GEORGE VEECH, DEFENDANT

Kolovsky, A.j.s.c.

Kolovsky

[58 NJSuper Page 429]

Defendant has moved to dismiss the complaint in this personal injury negligence action on the ground that it was not filed within two years after the cause of action accrued, the period provided by the statute of limitations (N.J.S. 2 A:14-2) for bringing such actions.

The cause of action accrued on December 21, 1955, when plaintiff, a passenger in an automobile driven by defendant, was injured, allegedly due to defendant's negligence. The complaint was not filed until April 2, 1959, three years, three months, twelve days thereafter. But the uncontradicted proofs submitted on this motion establish that during that period plaintiff was in the active military service of the United States for two years, from December 11, 1956 until December 10, 1958.

50 U.S.C.A. Appendix , § 525, § 205 of the Soldiers' and Sailors' Civil Relief Act of 1940, as amended and supplemented, provides:

"The period of military service shall not be included in computing any period now or hereafter limited by any law, regulation, or order for the bringing of any action or proceeding in any court, board, bureau, commission, department, or other agency of government by or against any person in military service or by or against his heirs, executors, administrators, or assigns, whether such cause of action or the right or privilege to institute such action or proceeding shall have accrued prior to or during the period of such service, nor shall any part of such period which occurs after the date of enactment of the Soldiers' and Sailors' Civil Relief Act Amendments of 1942 [Oct. 6, 1942] be included in computing any period now or hereafter provided by any law for the redemption of real property sold or forfeited to enforce any obligation, tax, or assessment."

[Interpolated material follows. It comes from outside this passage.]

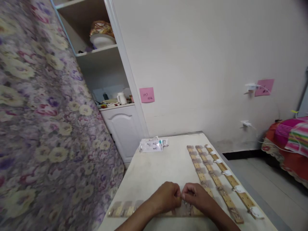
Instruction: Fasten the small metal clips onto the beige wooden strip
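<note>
I saw left hand [171,195] and right hand [195,196] curled close together (couldn't tell if gripping) over the near yellowish wooden strip [130,211]; clear square plastic tabs [127,204] lined it, work left unclear.

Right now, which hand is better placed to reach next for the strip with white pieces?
Probably the right hand, nearer that wooden strip; the left hand would have to reach past the right.

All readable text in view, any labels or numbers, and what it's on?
"243" (middle digit uncertain): pink note beside the cabinet; its lower line is illegible.
Unreadable: second pink note by the upper plug, blurred.
Unreadable: packets at the table's far end, print too small.
</note>
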Demonstrator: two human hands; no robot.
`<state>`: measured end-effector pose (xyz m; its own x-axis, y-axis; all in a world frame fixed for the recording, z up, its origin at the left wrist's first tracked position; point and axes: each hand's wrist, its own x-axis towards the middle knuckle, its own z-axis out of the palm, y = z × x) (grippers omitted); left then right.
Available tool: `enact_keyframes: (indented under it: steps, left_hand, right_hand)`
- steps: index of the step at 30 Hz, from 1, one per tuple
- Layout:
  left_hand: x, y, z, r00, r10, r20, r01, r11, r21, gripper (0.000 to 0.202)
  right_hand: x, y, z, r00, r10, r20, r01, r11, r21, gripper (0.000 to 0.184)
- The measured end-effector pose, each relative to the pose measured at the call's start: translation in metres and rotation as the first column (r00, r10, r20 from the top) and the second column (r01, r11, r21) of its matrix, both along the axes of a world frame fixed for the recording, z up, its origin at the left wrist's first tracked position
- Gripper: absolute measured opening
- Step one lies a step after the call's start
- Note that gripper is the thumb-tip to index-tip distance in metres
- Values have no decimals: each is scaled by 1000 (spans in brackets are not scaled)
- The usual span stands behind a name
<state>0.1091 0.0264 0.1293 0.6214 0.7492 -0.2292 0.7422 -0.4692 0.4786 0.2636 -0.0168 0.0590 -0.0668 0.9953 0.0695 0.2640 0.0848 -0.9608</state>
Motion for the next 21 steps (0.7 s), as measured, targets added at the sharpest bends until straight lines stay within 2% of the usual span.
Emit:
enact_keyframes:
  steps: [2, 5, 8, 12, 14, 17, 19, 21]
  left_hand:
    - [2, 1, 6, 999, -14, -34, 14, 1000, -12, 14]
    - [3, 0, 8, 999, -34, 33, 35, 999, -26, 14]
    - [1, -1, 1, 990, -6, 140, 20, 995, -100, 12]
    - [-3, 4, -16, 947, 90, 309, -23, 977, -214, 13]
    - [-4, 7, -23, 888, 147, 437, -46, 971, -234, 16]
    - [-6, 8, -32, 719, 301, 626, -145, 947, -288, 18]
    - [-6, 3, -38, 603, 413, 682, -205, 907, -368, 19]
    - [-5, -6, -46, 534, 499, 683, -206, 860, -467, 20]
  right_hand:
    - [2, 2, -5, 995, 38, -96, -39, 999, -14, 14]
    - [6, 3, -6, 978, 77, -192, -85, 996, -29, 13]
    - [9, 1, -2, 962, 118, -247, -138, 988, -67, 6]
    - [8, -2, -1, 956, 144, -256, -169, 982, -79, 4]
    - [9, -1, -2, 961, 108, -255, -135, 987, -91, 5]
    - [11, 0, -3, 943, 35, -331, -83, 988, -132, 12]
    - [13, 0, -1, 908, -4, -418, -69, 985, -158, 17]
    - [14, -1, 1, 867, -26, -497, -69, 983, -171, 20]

The phrases, "persons in military service," "military service," "period of military service," and "court" as used in the quoted section are defined by 50 U.S.C.A. Appendix , § 511 to mean:

[58 NJSuper Page 430]

"(1) The term 'persons in military service' and the term 'persons in the military service of the United States,' as used in this Act [sections 501-548 and 560-590 of this Appendix], shall include the following persons and no others: All members of the Army of the United States, the United States Navy, the Marine Corps, the Coast Guard, and all officers of the Public Health Service detailed by proper authority for duty either with the Army or the Navy. The term 'military service,' as used in this Act [said sections], shall signify Federal service on active duty with any branch of service heretofore referred to or mentioned as well as training or education under the supervision of the United States preliminary to induction into the military service. The terms 'active service' or 'active duty' shall include the period during which a person in military service is absent from duty on account of sickness, wounds, leave, or other lawful cause.

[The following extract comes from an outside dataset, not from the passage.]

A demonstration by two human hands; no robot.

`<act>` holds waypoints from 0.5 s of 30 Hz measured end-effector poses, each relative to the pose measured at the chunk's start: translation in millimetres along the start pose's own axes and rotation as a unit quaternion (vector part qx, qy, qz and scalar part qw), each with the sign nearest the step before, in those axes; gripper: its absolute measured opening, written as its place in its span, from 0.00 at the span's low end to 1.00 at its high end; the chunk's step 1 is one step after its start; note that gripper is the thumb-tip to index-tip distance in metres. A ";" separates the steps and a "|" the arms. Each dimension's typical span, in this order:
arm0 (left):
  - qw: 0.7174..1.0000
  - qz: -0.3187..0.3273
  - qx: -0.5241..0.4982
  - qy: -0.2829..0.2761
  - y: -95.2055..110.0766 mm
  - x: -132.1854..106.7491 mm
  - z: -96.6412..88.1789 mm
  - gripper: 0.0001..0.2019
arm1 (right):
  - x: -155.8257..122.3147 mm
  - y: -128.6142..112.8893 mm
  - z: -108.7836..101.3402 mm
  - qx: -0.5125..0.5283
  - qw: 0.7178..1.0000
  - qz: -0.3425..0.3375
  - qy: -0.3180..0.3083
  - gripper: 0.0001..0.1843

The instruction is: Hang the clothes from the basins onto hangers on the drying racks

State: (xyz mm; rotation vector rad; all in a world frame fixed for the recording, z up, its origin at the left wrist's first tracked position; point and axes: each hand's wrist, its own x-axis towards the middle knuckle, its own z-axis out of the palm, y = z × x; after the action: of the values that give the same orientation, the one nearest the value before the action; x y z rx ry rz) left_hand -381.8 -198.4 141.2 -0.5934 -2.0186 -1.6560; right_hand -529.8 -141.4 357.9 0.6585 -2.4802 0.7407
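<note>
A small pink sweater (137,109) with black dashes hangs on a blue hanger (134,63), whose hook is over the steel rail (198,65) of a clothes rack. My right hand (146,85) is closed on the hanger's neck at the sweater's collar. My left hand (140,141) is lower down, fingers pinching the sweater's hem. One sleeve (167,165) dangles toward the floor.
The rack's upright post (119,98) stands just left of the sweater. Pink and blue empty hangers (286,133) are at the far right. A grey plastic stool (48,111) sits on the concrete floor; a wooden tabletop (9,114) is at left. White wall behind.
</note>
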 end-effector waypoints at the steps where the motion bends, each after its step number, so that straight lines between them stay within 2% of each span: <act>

(2) The term 'period of military service,' as used in this Act [said sections], shall include the time between the following dates: For persons in active service at the date of the approval of this Act [Oct. 17, 1940] it shall begin with the date of approval of this Act [Oct. 17, 1940]; for persons entering active service after the date of this Act [Oct. 17, 1940], with the date of entering active service. It shall terminate with the date of discharge from active service or death while in active service, but in no case later than the date when this Act [said sections] ceases to be in force.

(4) The term 'court,' as used in this Act [said sections], shall include any court of competent jurisdiction of the United States or of any State, whether or not a court of record."

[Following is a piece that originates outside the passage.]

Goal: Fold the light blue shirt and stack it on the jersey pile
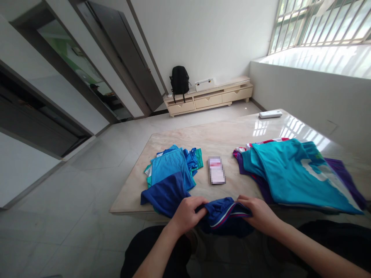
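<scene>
A dark blue garment [223,210] with a white-and-red striped trim is stretched between my two hands at the table's near edge. My left hand [188,214] pinches its left side, and my right hand [259,212] grips the right side near the trim. Part of the garment hangs below the table edge. Dark blue cloth [169,191] also lies just beyond my left hand, over a pile of blue and green clothes [168,168]. Whether that cloth belongs to the held garment, I cannot tell. The garment's exact kind is not clear either.
A phone [216,170] with a blurred screen lies mid-table [185,137]. Turquoise clothes [290,170] are heaped at the right over purple and red ones. A white oblong object [270,114] rests at the far corner. Beyond stands a low cabinet [208,101] with a black backpack [179,80].
</scene>
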Motion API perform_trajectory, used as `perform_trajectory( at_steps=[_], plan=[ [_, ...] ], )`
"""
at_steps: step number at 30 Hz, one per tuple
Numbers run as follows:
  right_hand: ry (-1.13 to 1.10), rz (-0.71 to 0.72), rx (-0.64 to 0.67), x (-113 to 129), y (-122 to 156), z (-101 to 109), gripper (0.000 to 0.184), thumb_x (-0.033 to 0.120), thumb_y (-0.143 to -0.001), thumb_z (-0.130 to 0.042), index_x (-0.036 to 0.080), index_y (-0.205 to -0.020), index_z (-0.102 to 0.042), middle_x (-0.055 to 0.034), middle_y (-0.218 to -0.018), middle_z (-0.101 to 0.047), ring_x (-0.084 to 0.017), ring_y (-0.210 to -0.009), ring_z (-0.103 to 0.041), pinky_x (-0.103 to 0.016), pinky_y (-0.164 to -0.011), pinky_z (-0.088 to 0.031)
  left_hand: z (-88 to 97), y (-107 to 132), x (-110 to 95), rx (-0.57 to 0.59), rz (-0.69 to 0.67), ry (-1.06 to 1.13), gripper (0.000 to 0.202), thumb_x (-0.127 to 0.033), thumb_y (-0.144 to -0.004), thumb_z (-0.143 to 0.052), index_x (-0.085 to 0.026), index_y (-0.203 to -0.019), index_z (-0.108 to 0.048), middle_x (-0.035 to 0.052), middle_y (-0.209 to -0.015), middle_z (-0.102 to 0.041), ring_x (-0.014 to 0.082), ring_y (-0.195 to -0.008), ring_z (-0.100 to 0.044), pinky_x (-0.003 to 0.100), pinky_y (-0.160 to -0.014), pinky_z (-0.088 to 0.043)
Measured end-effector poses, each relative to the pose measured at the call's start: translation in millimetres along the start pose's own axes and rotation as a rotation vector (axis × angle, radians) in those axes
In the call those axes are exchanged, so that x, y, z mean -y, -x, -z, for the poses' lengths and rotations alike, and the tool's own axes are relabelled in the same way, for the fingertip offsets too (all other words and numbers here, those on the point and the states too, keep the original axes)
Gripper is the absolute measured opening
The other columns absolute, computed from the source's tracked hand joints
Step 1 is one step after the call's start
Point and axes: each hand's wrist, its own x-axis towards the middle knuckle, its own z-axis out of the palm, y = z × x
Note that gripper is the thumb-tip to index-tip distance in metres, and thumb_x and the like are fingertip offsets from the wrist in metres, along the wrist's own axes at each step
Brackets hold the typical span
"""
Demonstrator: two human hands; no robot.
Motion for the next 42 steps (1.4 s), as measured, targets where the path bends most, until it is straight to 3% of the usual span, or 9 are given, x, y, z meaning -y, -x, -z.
perform_trajectory(
  at_steps=[4, 7, 11, 17, 21, 28, 32, 38, 42],
  plan=[
    [-0.126, 0.171, 0.047, 26.0, 2.2, -2.2, 0.095, 0.042, -0.075, -0.082, 0.034, -0.159, -0.039, -0.0073, -0.164, -0.039, -0.037, -0.144, -0.045, -0.043, -0.118, -0.036, -8.5, -0.2, -10.5, -0.007, -0.111, -0.035, 0.022, -0.025, -0.099, -0.054, -0.023, -0.11, -0.073, 0.0067, -0.104, -0.079, 0.0217, -0.098, -0.074, 0.03, -0.089, -0.053],
    [-0.242, 0.173, 0.118, 49.2, -1.0, -13.1, 0.111, 0.05, -0.074, -0.084, 0.03, -0.165, -0.022, -0.0105, -0.165, -0.036, -0.038, -0.149, -0.038, -0.047, -0.122, -0.032, -21.8, -7.5, -16.3, 0.054, -0.213, -0.171, 0.025, -0.025, -0.101, -0.05, -0.021, -0.11, -0.072, 0.0099, -0.102, -0.078, 0.0244, -0.099, -0.074, 0.034, -0.089, -0.053],
    [-0.262, -0.03, 0.015, 65.0, -15.9, -21.6, 0.094, 0.034, -0.079, -0.081, 0.025, -0.161, -0.036, -0.0128, -0.131, -0.071, -0.036, -0.121, -0.066, -0.047, -0.105, -0.049, -38.4, -18.9, -21.2, 0.027, -0.29, -0.227, 0.02, -0.022, -0.099, -0.051, -0.02, -0.101, -0.07, 0.0092, -0.089, -0.077, 0.0235, -0.085, -0.073, 0.033, -0.079, -0.054],
    [-0.142, 0.095, -0.062, 55.9, -8.2, 0.9, 0.021, 0.028, -0.095, -0.064, 0.023, -0.113, -0.074, -0.0065, -0.1, -0.078, -0.025, -0.092, -0.074, -0.03, -0.08, -0.053, -39.6, -24.8, -36.4, -0.066, -0.048, 0.162, 0.017, -0.021, -0.093, -0.061, -0.021, -0.109, -0.058, 0.0018, -0.088, -0.074, 0.0175, -0.081, -0.071, 0.026, -0.075, -0.051],
    [-0.038, 0.316, -0.173, 38.3, 16.1, 15.0, 0.024, 0.021, -0.102, -0.049, 0.021, -0.11, -0.072, -0.0071, -0.091, -0.073, -0.017, -0.079, -0.071, -0.024, -0.071, -0.051, -37.5, -23.9, -41.6, 0.186, 0.034, 0.319, 0.035, -0.032, -0.09, -0.069, -0.021, -0.121, -0.055, 0.0016, -0.093, -0.074, 0.0174, -0.083, -0.07, 0.024, -0.074, -0.05],
    [-0.021, 0.564, -0.445, 32.2, 35.1, 37.4, 0.03, 0.009, -0.095, -0.053, 0.023, -0.119, -0.066, -0.007, -0.096, -0.075, -0.017, -0.085, -0.073, -0.024, -0.074, -0.055, -68.3, -22.1, -34.2, 0.612, -0.09, -0.144, 0.008, -0.029, -0.085, -0.065, -0.024, -0.083, -0.071, 0.0026, -0.088, -0.078, 0.026, -0.08, -0.074, 0.027, -0.065, -0.046],
    [0.007, 0.496, -0.638, 32.6, 39.4, 40.8, 0.026, 0.01, -0.093, -0.06, 0.025, -0.111, -0.069, -0.0038, -0.094, -0.077, -0.017, -0.083, -0.074, -0.022, -0.075, -0.055, -77.9, -23.0, -34.6, 0.587, -0.026, -0.273, 0.016, -0.032, -0.084, -0.062, -0.026, -0.095, -0.072, 0.0058, -0.094, -0.08, 0.0309, -0.085, -0.076, 0.03, -0.064, -0.049],
    [-0.15, 0.262, -0.916, 19.0, 41.9, 45.1, 0.014, 0.02, -0.092, -0.066, 0.025, -0.103, -0.072, -0.0023, -0.093, -0.077, -0.019, -0.086, -0.072, -0.026, -0.081, -0.056, -55.8, -23.7, -26.1, 0.55, 0.131, -0.347, 0.018, -0.031, -0.077, -0.066, -0.025, -0.091, -0.075, 0.0096, -0.097, -0.08, 0.0339, -0.091, -0.075, 0.036, -0.075, -0.054],
    [-0.273, 0.083, -0.831, 15.5, 30.9, 64.0, 0.015, 0.035, -0.095, -0.063, 0.022, -0.097, -0.071, -0.0029, -0.09, -0.074, -0.018, -0.081, -0.068, -0.024, -0.071, -0.053, -36.5, -17.3, -26.4, 0.49, 0.148, -0.138, 0.02, -0.023, -0.081, -0.058, -0.022, -0.091, -0.075, 0.0068, -0.098, -0.079, 0.0276, -0.09, -0.073, 0.031, -0.077, -0.051]
  ],
)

And 50 U.S.C.A. Appendix , § 512(1) provides:

"The provisions of this Act [sections 501-548 and 560-590 of this Appendix] shall apply to the United States, the several States and Territories, the District of Columbia, and all territory subject to the jurisdiction of the United States, and to proceedings commenced in any court therein, and shall be enforced through the usual forms of procedure obtaining in such courts or under such regulations as may be by them prescribed."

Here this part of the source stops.